Is there a review of the Ti on 1080p? tbh after all what have been said about 1080p gaming on ryzen launch I was expecting many reviews of it. In my case I want to see if the TI get the 240FPS for 240Hz gaming.
If I may plug myself for a moment, while 1080p results aren't used in the review, they are available in my benchmark database: http://www.anandtech.com/bench/product/1856
 
So no 240hz gaming on a single card yet, unless maybe using mid to low settings?

This is a trade-off you have to do to game at 240Hz. I own 144Hz ASUS FreeSync screen, and to be honest, in games like CS:GO, extra refresh rates are godsend, but for any other non-FPS games, I prefer more cinematic 40-75FPS with Sync. Quality over quantity is my choice for RPG, Simulators, Strategy, Adventure games and so on. It also applies to most FPS games, where for example in Crysis I rather play with low FPS but best quality than hight refresh and turned down resolution and effects.
 
PCLab.pl got some CPU limited results for Counter-strike: Global Offensive, but recorded some high fps.
csgo_1920.png

http://pclab.pl/art73194-6.html
 
PCLab.pl got some CPU limited results for Counter-strike: Global Offensive, but recorded some high fps.
http://pclab.pl/art73194-6.html
In general, you're going to have a hard time getting 240Hz in most games for exactly that reason.

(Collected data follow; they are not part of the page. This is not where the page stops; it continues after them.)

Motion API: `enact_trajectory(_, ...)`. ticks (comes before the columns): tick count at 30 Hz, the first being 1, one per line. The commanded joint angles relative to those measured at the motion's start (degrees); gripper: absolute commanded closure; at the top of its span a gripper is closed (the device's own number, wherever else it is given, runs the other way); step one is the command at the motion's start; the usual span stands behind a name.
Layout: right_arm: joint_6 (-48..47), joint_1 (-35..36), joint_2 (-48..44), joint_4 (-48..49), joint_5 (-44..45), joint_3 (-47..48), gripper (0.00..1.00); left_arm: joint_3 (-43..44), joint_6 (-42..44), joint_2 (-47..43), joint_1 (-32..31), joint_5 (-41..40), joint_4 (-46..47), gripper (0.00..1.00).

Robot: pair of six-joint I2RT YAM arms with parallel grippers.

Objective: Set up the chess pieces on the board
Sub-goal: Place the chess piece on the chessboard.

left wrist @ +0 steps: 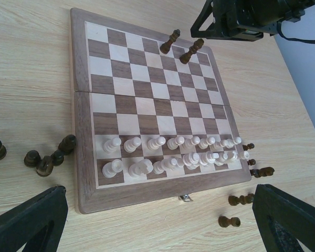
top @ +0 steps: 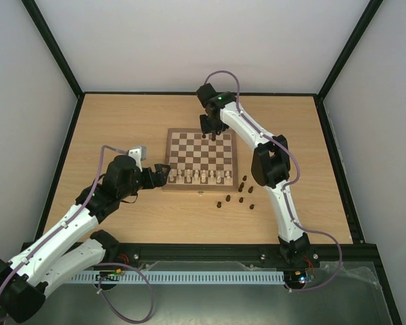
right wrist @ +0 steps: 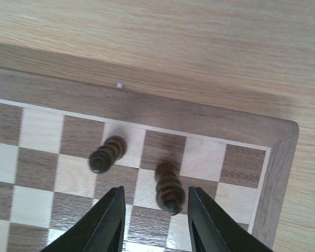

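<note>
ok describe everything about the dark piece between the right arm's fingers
A dark brown turned wooden chess piece, ringed with grooves down its body, standing on the board close to its far right corner. The right end effector straddles it, fingers open, with a thin gap showing each side. A second dark piece stands apart beside it.

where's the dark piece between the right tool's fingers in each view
top external: hidden beneath the right tool at the far edge of the board; cannot pick it out.
left wrist: upper right, the dark piece nearer the corner of the two.
right wrist: bottom centre, between the fingers.
shared landmark: the board's far right corner.
</note>
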Motion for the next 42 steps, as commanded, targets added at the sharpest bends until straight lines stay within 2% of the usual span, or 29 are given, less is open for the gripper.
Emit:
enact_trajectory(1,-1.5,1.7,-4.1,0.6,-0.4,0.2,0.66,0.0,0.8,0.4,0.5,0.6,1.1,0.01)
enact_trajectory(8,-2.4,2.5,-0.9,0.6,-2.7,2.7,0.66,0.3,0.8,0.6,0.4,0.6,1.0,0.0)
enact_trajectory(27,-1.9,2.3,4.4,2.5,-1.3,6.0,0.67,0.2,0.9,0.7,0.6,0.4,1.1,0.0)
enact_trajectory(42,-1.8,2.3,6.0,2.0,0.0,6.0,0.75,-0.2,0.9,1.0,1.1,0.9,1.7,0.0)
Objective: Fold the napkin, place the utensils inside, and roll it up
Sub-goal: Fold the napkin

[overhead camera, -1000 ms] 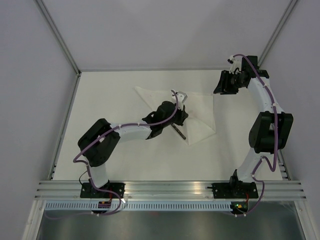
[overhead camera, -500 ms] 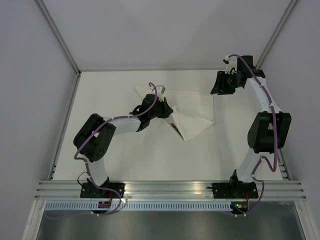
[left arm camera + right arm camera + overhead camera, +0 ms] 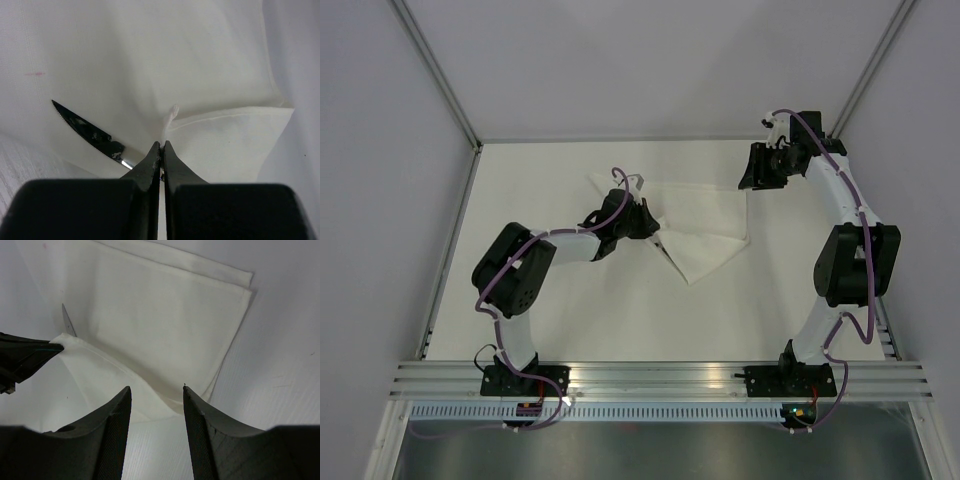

Most games are CPU-heavy enough that there isn't enough headroom to get up there. Which is also why I didn't use 1080p results in the review itself: you're just CPU-bottlenecked too much of the time.
 
In general, you're going to have a hard time getting 240Hz in most games for exactly that reason. Most games are CPU-heavy enough that there isn't enough headroom to get up there. Which is also why I didn't use 1080p results in the review itself: you're just CPU-bottlenecked too much of the time.
And people used to complain about those old GPU reviews with Quake3 benchmarks showing around 300 fps. Ahead of their time! ;)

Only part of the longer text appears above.